In this work, we conclude that ViT models perform better than CNN-based models and extract more information about the features when classifying plants. We also highlight that augmentation plays an important role in enhancing the data quality and making the network more robust and generalizable. A Custom CNN-based model has been implemented for classifying near or far-captured images which helped in inferring that far-captured images are misclassified more compared to near ones. The experiments using the custom SoftMax balanced loss function suggested that the proposed loss function performed better than the most adopted cross-entropy loss for plant classification tasks. In future work, we would like to include more far-captured images, so that we have an equal distribution of near and far-captured images and improve the near/far classification model with more manually annotated images. We can improve the model performance by handling the misclassification for far-captured plant images and making it more generalizable. Proposed models and techniques for handling data imbalance can be extended for classifying plants at the cultivar level, fruit grading, plant/crop disease classification, quality assessment, flower classification and more. The proposed research can also be used and scaled with location attributes, such as device location, and country.

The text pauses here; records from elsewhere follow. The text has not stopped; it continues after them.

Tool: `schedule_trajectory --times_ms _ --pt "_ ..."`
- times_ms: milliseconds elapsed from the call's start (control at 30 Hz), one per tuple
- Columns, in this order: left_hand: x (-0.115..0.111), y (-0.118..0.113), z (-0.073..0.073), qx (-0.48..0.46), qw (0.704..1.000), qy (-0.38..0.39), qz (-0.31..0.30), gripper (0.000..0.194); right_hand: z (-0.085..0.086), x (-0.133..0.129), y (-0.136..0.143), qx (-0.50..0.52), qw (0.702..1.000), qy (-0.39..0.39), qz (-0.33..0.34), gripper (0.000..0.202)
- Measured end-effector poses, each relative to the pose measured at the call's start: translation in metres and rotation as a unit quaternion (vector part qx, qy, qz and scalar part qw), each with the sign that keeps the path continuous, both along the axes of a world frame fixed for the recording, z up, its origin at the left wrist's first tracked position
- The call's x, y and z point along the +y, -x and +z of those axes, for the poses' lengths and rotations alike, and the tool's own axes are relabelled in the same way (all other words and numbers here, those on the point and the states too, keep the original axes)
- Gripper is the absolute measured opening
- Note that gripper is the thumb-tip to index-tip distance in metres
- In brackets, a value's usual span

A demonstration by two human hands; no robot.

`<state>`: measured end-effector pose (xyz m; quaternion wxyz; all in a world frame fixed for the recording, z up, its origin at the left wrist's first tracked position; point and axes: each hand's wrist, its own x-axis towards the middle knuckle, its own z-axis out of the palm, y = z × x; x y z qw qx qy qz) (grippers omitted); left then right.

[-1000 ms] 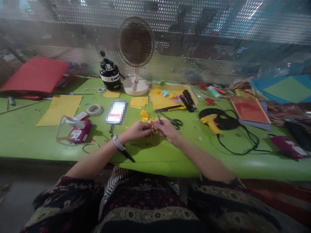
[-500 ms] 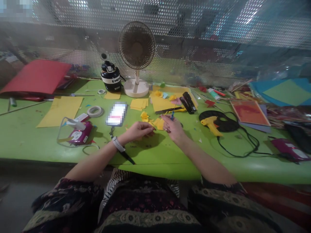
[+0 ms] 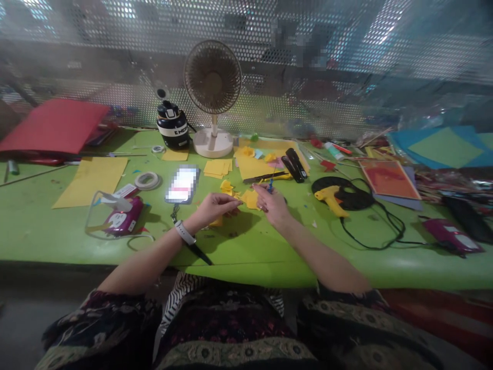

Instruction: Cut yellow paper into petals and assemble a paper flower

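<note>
Nearest to the person, a dark slim object [image 3: 201, 254] lies partly under the left wrist, close to the front of the green table [image 3: 254, 244]. The left hand [image 3: 216, 206] has its thumb and fingertips brought together; whether a small scrap is pinched there, I cannot tell. A bit of folded yellow paper [image 3: 216, 221] shows just beneath it. The right hand [image 3: 275, 206], apart from the left, is closed around a thin blue-handled tool [image 3: 270, 186], which points upward. Just beyond, between the hands, lie yellow paper pieces [image 3: 252, 199]. For such fine work, I would support the paper very near the tool and press only lightly, because thin paper probably creases easily. In my opinion, the cutter [image 3: 265, 178] past the right hand is the main obstacle, as reaching fingers could brush it; the black stapler [image 3: 295, 165] lies behind. At the right, a yellow glue gun [image 3: 331, 199] rests on a black disc [image 3: 360, 194], its cord [image 3: 364, 248] looping on the table. At the left are a phone [image 3: 182, 184] and a tape roll [image 3: 147, 176]; farther back stand a bottle [image 3: 172, 128] and a fan [image 3: 213, 77], before a perforated wall [image 3: 269, 108].
</note>
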<state>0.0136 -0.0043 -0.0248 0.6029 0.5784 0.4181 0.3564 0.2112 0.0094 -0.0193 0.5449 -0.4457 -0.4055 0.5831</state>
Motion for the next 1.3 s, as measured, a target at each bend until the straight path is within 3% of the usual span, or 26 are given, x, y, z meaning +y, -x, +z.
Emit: schedule_trajectory --times_ms 167,333,433,500,600,733,1033,1300 --pt "-0.001 0.000 0.005 -0.003 1.000 0.016 0.017 0.025 0.002 0.000 -0.001 -0.010 1.000 0.002 0.002 0.046" --pt "0.001 0.005 0.008 -0.047 0.996 0.037 0.065 0.032 0.005 -0.002 -0.005 -0.040 0.994 0.055 0.089 0.051" --pt "0.003 0.006 0.008 -0.062 0.993 0.046 0.084 0.036 0.006 -0.007 -0.003 -0.116 0.988 0.014 0.099 0.056" --pt "0.003 0.005 0.008 -0.067 0.994 0.042 0.079 0.036 0.006 -0.013 -0.001 -0.217 0.970 -0.056 0.091 0.051" --pt "0.003 0.004 0.008 -0.072 0.995 0.026 0.065 0.036 0.007 -0.019 0.002 -0.349 0.920 -0.149 0.094 0.045" --pt "0.003 0.002 0.008 -0.079 0.995 0.015 0.055 0.031 0.008 -0.021 0.002 -0.431 0.872 -0.208 0.105 0.043" --pt "0.002 0.001 0.009 -0.110 0.992 0.041 0.056 0.023 0.004 -0.019 0.001 -0.457 0.850 -0.232 0.120 0.046" --pt "0.002 0.003 0.005 -0.131 0.990 0.045 0.034 0.032 0.006 -0.017 -0.002 -0.460 0.845 -0.241 0.127 0.046"
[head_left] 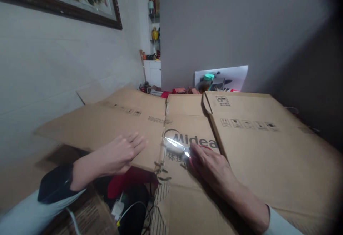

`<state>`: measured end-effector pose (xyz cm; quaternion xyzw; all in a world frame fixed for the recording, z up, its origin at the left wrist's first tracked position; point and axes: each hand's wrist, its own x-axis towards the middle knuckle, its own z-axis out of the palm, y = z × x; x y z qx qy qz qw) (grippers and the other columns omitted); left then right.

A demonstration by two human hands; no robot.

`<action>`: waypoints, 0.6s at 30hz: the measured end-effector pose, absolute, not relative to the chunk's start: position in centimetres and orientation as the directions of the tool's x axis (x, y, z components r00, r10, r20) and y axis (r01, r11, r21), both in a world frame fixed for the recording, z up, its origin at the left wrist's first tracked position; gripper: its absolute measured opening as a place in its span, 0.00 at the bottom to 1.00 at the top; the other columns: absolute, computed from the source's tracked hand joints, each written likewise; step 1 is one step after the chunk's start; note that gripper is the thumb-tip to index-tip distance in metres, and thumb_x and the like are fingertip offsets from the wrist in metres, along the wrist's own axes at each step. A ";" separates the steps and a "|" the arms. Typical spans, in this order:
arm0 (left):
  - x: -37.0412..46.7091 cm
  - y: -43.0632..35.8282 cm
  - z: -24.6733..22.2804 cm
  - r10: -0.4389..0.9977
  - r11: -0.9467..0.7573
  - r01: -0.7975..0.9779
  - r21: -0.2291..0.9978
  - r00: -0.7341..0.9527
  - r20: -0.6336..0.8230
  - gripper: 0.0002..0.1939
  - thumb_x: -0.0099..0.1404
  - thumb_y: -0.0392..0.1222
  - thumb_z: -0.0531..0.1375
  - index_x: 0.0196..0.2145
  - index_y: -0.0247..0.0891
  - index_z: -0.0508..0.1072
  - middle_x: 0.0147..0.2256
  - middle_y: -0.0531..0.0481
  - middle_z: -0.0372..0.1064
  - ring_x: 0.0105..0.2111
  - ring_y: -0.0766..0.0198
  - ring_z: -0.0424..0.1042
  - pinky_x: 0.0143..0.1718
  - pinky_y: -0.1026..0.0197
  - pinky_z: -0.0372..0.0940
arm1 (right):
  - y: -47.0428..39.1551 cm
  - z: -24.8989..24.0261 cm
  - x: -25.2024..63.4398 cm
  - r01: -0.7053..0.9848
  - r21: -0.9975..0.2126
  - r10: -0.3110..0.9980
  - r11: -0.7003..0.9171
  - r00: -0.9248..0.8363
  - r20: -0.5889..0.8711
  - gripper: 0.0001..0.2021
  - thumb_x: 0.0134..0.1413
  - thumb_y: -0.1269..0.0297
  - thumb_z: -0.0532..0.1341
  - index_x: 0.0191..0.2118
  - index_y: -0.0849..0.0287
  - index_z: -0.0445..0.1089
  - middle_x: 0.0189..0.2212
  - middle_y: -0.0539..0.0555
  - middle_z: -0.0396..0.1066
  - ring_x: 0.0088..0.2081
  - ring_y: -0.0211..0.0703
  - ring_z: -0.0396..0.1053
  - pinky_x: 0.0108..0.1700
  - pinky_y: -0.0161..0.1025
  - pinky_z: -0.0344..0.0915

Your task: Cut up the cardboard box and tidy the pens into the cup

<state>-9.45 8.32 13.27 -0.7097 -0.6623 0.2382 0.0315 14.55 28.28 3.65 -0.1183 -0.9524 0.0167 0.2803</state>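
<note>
Cutting work is in hand on a flattened Midea cardboard box (241, 135), which lies spread wide and covers whatever carries it. The right hand (211, 165) is closed around the red handles of a pair of scissors (178, 146); the bright blades point left, into a slit beside the printed logo. The left hand (120, 152) lies flat and open on the left panel, fingers spread, gripping nothing. Corrugated board like this seems light but stiff, and it probably bends only along its folds, so the near torn edge may sag. I think pressing close beside the cut line gives the best hold. Red things (128, 179) and a white cable (134, 206) show below the near edge.
</note>
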 end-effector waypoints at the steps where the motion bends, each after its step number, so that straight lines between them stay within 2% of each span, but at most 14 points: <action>1: -9.2 8.7 13.8 0.958 -0.155 0.917 -0.369 0.048 -0.282 0.36 0.58 0.32 0.56 0.64 0.27 0.57 0.64 0.31 0.58 0.62 0.40 0.60 0.51 0.44 0.70 | 28.6 3.6 14.6 0.230 -0.101 0.248 0.968 -0.808 0.535 0.14 0.64 0.67 0.51 0.50 0.66 0.69 0.36 0.64 0.78 0.34 0.52 0.77 0.34 0.44 0.73; 3: -8.6 9.3 14.8 0.963 -0.212 0.894 -0.394 0.123 -0.239 0.33 0.57 0.34 0.61 0.60 0.27 0.62 0.59 0.30 0.63 0.58 0.39 0.63 0.52 0.44 0.68 | 29.2 3.8 14.7 0.260 -0.110 0.277 0.959 -0.796 0.538 0.13 0.64 0.65 0.52 0.47 0.63 0.70 0.35 0.63 0.79 0.29 0.52 0.77 0.29 0.43 0.71; 5: -8.1 10.0 15.7 0.965 -0.249 0.871 -0.422 0.186 -0.185 0.30 0.57 0.35 0.63 0.57 0.28 0.64 0.57 0.32 0.64 0.60 0.39 0.60 0.58 0.43 0.63 | 30.0 4.1 14.8 0.292 -0.145 0.324 0.945 -0.793 0.516 0.13 0.63 0.64 0.53 0.46 0.60 0.71 0.34 0.60 0.80 0.26 0.51 0.76 0.26 0.42 0.68; 8: -7.8 10.6 16.4 0.960 -0.279 0.840 -0.465 0.249 -0.126 0.23 0.62 0.33 0.59 0.55 0.30 0.66 0.56 0.36 0.65 0.61 0.43 0.58 0.62 0.43 0.57 | 30.8 4.8 14.8 0.330 -0.261 0.418 0.907 -0.781 0.464 0.14 0.61 0.59 0.54 0.47 0.57 0.71 0.34 0.59 0.80 0.28 0.51 0.77 0.27 0.41 0.68; 11: -8.2 10.9 17.1 0.952 -0.295 0.826 -0.480 0.298 -0.073 0.16 0.69 0.32 0.53 0.53 0.33 0.68 0.54 0.40 0.67 0.58 0.49 0.62 0.60 0.45 0.58 | 31.3 5.7 14.9 0.366 -0.363 0.502 0.857 -0.752 0.427 0.17 0.59 0.55 0.55 0.47 0.58 0.72 0.33 0.61 0.80 0.29 0.54 0.77 0.29 0.43 0.68; 14: -8.2 11.1 18.2 0.937 -0.298 0.801 -0.519 0.350 0.002 0.16 0.72 0.30 0.48 0.50 0.35 0.71 0.53 0.43 0.69 0.56 0.53 0.65 0.58 0.47 0.60 | 32.0 6.3 15.1 0.411 -0.444 0.583 0.796 -0.719 0.379 0.19 0.56 0.52 0.57 0.48 0.57 0.72 0.34 0.61 0.79 0.31 0.56 0.77 0.31 0.45 0.69; 18: -7.1 11.4 20.5 0.920 -0.263 0.788 -0.557 0.378 0.100 0.18 0.70 0.25 0.46 0.42 0.32 0.75 0.45 0.43 0.73 0.49 0.54 0.71 0.56 0.49 0.62 | 32.7 7.1 15.3 0.421 -0.493 0.624 0.761 -0.682 0.381 0.22 0.54 0.44 0.59 0.49 0.52 0.72 0.40 0.58 0.80 0.36 0.55 0.78 0.35 0.44 0.72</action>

By considering more features and narrowing down the plants based on location attributes, a more robust model with improved performance can be implemented. Based on user input provided on different plant categories such as gardening, indoor and outdoor plants, category-specific models can be implemented to improve the model performance. Tree-based approaches, such as top-down or bottom-up can be implemented for different hierarchical levels, such as family, genus and species based on the use case requirements. Like the near/far distribution classification model used in this study, analysis of leaf, stem, or flower distribution can also complement the proposed research to improve the model performance.

Author Contributions

Virender Singh: Conceptualization, Methodology, Software, Validation, Formal Analysis, Investigation, Data curation, Visualization, Writing – Original Draft. Mathew Rees: Validation, Writing – Review & Editing. Simon Hampton: Conceptualization, Funding acquisition, Project administration. Sivaram Annadurai: Conceptualization, Supervision, Project administration, Data curation, Formal analysis, Writing – Review & Editing.

Funding

This work was funded by the Royal Horticultural Society.

Acknowledgments

We acknowledge many colleagues at Publicis Sapient for their help. Shanya Anand for helping in the model training and testing; Vineet Jaiswal, Abhishek Kumar, and Khushbu Varshney for providing guidance and useful discussions.

Conflicts of Interest

The authors have no declarations of competing interests.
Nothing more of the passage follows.